A declaração foi feita nesta terça-feira, 26 de novembro, durante um encontro com investidores na cidade de São Paulo. A fala ocorre depois da divulgação de áudios que envolvem o filho do ex-presidente Jair Bolsonaro e o banqueiro Daniel Vorcaro, dono do Banco Master.
Zema indicou que a decisão sobre possíveis coligações será tomada apenas mais perto do prazo final estipulado pela Justiça Eleitoral. Ele afirmou que essas negociações são constantes e que o desfecho costuma ocorrer no último instante permitido pela legislação. Segundo o ex-governador, o calendário eleitoral define o dia 15 de agosto como o limite para o registro oficial das candidaturas.
Na avaliação de Zema, o ambiente político continuará se modificando até a reta final do processo eleitoral. Ele declarou que pretende levar sua pré-campanha e campanha até o fim, independentemente das articulações em andamento. O ex-governador ressaltou que as mudanças de cenário acabam justificando uma definição mais tardia sobre alianças.
Apesar da cautela quanto ao timing, Zema fez questão de destacar a boa relação que mantém com Caiado e sinalizou disposição para compor com ele. Ele afirmou que os dois se entendem muito bem e, quando questionado se aceitaria ser vice do goiano, respondeu de forma bem-humorada se não poderia ser o contrário.
O ex-governador mineiro também mencionou a proximidade política e administrativa entre Minas Gerais e Goiás, além do bom convívio com outros governadores durante seu mandato. Ele lembrou que criou um consórcio com sete governadores e que se deu bem com todos, inclusive com Tarcísio de Freitas, de São Paulo. Para Zema, Goiás e Minas são estados quase gêmeos, com muitas semelhanças.
Mesmo com a possibilidade de composição, Zema garantiu que, independentemente de quem avance para o segundo turno representando a direita, haverá união do campo conservador com o objetivo de derrotar Lula. Ele afirmou que todos estarão juntos na luta principal, que é combater a esquerda.

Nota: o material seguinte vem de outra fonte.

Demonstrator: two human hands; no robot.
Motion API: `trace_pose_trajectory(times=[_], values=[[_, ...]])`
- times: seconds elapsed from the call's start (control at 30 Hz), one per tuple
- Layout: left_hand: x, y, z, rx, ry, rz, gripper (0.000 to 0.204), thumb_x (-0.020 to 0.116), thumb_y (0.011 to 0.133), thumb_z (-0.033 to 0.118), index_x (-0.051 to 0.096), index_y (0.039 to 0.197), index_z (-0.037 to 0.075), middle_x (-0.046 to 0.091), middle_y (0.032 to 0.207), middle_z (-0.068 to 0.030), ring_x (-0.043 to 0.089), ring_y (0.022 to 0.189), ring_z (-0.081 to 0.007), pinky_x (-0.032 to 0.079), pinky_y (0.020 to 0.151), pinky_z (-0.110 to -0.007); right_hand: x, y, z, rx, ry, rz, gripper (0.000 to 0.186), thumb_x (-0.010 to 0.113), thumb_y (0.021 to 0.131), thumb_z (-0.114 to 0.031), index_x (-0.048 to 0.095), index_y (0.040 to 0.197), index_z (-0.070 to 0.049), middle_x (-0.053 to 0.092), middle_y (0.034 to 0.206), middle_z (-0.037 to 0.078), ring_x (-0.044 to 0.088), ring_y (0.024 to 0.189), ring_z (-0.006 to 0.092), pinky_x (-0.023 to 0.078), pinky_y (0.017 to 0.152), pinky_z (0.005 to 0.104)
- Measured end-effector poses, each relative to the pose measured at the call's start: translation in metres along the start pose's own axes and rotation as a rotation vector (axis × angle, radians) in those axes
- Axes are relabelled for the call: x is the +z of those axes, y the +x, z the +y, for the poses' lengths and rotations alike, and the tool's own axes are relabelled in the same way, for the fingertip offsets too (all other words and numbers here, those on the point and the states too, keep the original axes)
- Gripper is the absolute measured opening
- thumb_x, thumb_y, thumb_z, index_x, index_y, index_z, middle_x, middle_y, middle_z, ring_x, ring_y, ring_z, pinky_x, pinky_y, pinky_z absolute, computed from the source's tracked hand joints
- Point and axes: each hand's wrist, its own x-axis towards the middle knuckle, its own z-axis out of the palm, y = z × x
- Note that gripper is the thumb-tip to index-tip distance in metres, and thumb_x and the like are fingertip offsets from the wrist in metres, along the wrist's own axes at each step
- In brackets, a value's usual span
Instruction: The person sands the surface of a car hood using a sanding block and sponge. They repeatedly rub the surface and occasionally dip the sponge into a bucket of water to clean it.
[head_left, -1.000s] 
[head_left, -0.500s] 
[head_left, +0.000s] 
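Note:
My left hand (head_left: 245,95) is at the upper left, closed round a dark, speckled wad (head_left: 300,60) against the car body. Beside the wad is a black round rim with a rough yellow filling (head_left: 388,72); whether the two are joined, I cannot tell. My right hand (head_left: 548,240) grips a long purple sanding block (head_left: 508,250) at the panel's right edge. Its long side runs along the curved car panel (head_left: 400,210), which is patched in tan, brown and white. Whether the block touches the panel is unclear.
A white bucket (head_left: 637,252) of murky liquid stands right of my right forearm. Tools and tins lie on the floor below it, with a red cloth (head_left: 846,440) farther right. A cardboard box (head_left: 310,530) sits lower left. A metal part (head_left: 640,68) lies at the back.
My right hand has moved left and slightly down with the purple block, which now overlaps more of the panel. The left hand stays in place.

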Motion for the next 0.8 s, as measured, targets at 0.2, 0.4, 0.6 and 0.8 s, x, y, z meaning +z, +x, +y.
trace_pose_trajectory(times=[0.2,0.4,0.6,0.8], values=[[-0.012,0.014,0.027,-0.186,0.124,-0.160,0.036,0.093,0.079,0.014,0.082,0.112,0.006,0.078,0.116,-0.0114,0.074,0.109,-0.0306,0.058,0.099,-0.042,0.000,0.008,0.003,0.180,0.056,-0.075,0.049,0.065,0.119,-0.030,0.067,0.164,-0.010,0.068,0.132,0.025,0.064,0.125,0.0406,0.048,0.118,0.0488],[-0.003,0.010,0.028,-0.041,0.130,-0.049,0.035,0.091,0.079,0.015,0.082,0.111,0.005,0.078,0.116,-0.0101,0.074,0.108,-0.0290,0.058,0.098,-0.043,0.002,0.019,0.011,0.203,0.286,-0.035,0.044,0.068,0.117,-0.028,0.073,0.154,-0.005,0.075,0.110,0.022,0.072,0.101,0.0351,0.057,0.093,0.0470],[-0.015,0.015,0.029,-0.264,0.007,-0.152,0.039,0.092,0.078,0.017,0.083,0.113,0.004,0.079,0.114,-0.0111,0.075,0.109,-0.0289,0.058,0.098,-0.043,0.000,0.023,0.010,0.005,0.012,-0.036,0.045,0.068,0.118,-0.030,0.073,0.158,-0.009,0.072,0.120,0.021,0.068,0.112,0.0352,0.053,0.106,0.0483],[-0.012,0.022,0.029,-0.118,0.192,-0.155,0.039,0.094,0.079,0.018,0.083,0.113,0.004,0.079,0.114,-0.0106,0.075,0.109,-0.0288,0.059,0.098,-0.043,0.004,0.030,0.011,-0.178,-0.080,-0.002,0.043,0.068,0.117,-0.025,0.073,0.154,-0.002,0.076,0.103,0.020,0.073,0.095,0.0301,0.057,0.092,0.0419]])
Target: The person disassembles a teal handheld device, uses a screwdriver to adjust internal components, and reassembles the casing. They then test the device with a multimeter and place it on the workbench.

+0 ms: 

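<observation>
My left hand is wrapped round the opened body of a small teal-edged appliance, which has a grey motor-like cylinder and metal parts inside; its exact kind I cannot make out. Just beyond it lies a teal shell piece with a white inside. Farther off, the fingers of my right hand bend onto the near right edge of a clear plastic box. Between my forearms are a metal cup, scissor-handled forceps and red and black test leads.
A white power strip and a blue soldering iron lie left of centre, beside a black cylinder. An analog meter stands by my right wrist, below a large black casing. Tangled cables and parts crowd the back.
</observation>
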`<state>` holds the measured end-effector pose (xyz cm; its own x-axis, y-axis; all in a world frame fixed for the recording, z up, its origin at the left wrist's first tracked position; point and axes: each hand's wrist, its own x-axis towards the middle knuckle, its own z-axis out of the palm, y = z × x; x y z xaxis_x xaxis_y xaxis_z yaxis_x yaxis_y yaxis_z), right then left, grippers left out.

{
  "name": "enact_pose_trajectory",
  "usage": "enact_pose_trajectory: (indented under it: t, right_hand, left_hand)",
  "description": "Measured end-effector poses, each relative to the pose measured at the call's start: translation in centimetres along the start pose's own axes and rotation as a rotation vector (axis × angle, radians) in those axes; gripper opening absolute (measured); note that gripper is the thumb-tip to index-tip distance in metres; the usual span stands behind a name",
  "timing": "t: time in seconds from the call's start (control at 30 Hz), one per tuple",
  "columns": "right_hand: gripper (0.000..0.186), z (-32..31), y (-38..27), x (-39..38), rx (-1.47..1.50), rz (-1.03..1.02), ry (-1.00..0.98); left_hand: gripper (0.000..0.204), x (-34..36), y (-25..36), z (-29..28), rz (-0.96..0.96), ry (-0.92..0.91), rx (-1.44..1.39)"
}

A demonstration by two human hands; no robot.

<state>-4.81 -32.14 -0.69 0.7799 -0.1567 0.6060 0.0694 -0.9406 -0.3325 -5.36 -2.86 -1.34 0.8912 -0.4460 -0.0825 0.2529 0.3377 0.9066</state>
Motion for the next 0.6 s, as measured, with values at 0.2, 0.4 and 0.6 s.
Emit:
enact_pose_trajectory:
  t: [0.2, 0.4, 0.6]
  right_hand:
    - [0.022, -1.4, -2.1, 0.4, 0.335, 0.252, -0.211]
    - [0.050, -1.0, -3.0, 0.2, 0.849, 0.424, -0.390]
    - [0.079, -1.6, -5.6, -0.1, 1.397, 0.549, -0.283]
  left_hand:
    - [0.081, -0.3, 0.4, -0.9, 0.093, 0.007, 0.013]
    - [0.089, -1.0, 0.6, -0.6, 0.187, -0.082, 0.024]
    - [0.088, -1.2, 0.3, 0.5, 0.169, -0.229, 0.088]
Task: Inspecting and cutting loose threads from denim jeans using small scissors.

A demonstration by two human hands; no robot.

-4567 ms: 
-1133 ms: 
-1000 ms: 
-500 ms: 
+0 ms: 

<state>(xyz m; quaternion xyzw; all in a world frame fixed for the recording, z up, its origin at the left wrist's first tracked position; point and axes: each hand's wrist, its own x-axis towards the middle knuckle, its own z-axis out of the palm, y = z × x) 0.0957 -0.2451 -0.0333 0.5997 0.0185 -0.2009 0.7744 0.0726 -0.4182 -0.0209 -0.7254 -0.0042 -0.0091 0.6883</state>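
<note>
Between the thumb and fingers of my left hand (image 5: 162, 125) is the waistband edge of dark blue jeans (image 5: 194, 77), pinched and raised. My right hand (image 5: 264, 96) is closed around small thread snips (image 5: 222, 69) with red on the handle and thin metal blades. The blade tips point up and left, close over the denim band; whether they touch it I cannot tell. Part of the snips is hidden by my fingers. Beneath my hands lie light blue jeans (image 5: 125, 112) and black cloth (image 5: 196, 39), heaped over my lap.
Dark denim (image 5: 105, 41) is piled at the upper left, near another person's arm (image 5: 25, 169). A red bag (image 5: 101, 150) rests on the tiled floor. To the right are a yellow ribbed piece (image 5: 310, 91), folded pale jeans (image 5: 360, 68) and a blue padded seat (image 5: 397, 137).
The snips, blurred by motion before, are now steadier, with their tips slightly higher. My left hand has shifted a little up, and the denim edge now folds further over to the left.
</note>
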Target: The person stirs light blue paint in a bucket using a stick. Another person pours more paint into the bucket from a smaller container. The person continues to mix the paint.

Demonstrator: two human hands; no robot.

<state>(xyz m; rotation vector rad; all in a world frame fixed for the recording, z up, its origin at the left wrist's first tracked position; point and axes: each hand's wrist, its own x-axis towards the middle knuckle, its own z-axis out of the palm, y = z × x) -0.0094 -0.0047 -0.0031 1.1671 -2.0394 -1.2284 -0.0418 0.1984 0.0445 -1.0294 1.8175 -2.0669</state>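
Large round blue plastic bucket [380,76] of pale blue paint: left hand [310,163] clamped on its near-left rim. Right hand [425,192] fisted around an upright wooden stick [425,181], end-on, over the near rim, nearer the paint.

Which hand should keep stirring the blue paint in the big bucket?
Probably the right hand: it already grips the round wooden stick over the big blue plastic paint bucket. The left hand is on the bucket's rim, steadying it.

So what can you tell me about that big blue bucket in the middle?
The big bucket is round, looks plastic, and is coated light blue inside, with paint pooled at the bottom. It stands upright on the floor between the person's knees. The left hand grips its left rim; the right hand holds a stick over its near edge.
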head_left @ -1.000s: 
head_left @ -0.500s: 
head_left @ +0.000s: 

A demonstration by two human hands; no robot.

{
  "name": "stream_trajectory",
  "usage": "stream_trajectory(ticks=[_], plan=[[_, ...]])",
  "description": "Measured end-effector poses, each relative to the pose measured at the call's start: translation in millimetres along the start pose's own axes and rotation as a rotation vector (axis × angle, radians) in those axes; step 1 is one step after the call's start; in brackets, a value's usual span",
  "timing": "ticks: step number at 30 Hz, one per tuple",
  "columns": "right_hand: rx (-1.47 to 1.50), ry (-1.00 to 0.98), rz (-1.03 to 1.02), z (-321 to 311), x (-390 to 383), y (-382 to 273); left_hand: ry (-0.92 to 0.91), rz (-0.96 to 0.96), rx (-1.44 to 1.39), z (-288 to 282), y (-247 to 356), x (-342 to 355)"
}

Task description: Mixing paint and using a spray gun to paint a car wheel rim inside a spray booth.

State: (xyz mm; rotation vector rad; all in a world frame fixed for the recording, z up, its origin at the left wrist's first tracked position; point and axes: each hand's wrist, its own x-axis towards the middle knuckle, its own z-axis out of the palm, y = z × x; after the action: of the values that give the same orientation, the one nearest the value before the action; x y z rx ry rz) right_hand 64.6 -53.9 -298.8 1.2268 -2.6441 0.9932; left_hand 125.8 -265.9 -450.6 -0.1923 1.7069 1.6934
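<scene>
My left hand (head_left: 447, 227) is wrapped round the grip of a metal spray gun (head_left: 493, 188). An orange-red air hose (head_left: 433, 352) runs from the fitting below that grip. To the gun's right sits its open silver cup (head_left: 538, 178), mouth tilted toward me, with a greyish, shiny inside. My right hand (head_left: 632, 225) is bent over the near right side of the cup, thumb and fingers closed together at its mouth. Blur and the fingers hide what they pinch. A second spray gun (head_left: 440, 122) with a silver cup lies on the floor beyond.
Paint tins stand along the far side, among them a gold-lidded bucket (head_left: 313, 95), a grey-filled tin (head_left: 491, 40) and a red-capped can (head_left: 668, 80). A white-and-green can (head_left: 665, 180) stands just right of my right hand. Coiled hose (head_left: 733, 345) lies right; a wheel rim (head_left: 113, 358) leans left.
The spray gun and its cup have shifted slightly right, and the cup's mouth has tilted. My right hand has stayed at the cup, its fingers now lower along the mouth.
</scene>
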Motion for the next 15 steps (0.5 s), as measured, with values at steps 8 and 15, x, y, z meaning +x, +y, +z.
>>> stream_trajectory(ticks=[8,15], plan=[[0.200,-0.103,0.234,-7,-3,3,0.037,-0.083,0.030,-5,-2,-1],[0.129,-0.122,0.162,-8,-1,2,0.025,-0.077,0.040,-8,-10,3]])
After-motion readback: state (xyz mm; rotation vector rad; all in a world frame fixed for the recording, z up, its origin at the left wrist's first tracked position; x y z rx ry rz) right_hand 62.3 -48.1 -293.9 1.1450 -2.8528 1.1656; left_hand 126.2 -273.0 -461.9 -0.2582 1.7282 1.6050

Na mais recente pesquisa Datafolha, divulgada na sexta-feira, 22 de novembro, Lula apareceu com 47% das intenções de voto em um eventual segundo turno contra Flávio Bolsonaro, que registrou 43%. No levantamento anterior, uma semana antes, ambos estavam empatados com 45%. A oscilação ocorreu após as revelações relacionadas à produção do filme Dark Horse, envolvendo o senador.
Durante o evento, Zema voltou a criticar Flávio Bolsonaro de forma direta. Ele afirmou que a eleição será marcada pela indignação dos eleitores e sugeriu que a crise envolvendo o Banco Master deve prejudicar candidaturas ligadas ao episódio. Em referência velada à visita do senador a Daniel Vorcaro, Zema disse que o eleitorado não aceitará candidatos que tenham se reunido com um banqueiro que ele classificou como bandido.
No campo econômico, o ex-governador fez críticas ao que considera falhas no mercado de trabalho e nos programas sociais. Na visão dele, o atual modelo de transferência de renda, como o Bolsa Família, estaria criando uma geração de pessoas que preferem não se inserir formalmente no emprego. Zema afirmou que há muitas pessoas, com idades entre 20 e 30 anos, recebendo o benefício e complementando a renda com trabalhos informais.
O pré-candidato defendeu regras mais rígidas para beneficiários que recusam oportunidades de trabalho, argumentando que o sistema atual pode desestimular a busca por qualificação profissional. Ao mesmo tempo, ele reconheceu que há grupos que devem continuar sendo assistidos por políticas sociais, como mães com filhos pequenos.
Na área da segurança pública, Zema também criticou a forma como o tema é tratado no Brasil. Para ele, enquanto a formulação de políticas ficar a cargo de sociólogos, e não de profissionais da área policial, os resultados continuarão insuficientes.